== Segment start ==
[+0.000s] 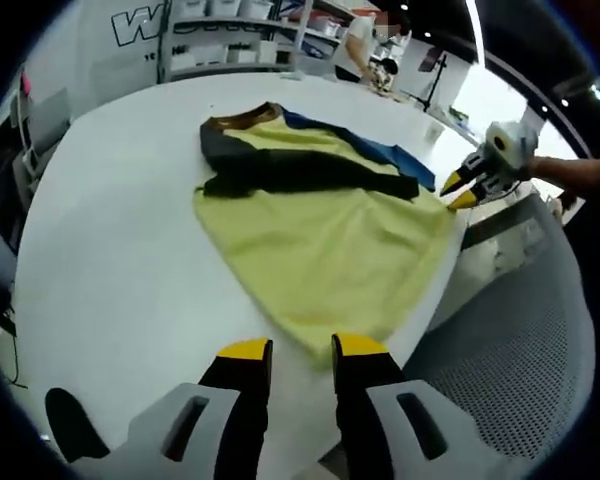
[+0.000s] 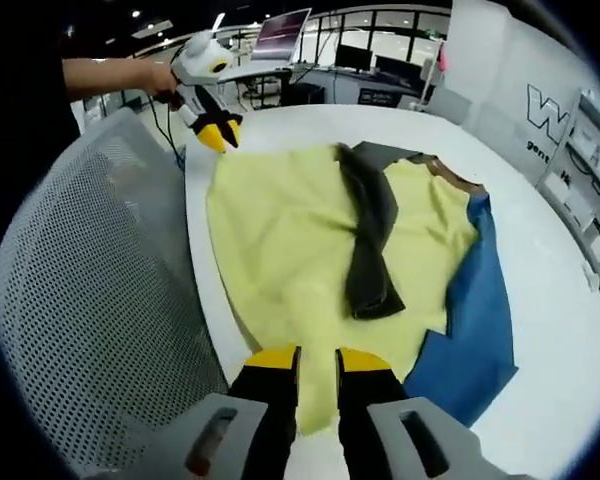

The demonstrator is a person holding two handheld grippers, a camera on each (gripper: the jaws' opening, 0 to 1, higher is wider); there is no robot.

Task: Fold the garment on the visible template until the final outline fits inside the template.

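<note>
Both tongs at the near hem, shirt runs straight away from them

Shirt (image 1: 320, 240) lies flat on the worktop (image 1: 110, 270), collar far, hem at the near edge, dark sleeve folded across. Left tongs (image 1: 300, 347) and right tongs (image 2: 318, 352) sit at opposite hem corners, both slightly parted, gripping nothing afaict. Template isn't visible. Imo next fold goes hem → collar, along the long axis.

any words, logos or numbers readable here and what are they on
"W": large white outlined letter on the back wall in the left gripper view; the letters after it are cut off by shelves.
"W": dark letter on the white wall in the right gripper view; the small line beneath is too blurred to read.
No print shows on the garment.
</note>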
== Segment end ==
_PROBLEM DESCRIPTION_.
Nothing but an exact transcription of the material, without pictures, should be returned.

_ANSWER TO THE PROBLEM_.
[+0.000s] 
[+0.000s] 

The demonstrator is a person holding two handheld grippers, a camera on each (gripper: the jaws' opening, 0 to 1, higher is wider); there is no robot.

Task: Fold the garment on the visible template until the final outline fits inside the template.

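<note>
Both tongs at the near hem, shirt runs straight away from them

Shirt (image 1: 320, 240) lies flat on the worktop (image 1: 110, 270), collar far, hem at the near edge, dark sleeve folded across. Left tongs (image 1: 300, 347) and right tongs (image 2: 318, 352) sit at opposite hem corners, both slightly parted, gripping nothing afaict. Template isn't visible. Imo next fold goes hem → collar, along the long axis.

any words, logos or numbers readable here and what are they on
"W": large white outlined letter on the back wall in the left gripper view; the letters after it are cut off by shelves.
"W": dark letter on the white wall in the right gripper view; the small line beneath is too blurred to read.
No print shows on the garment.
</note>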

This exercise has been fully answered.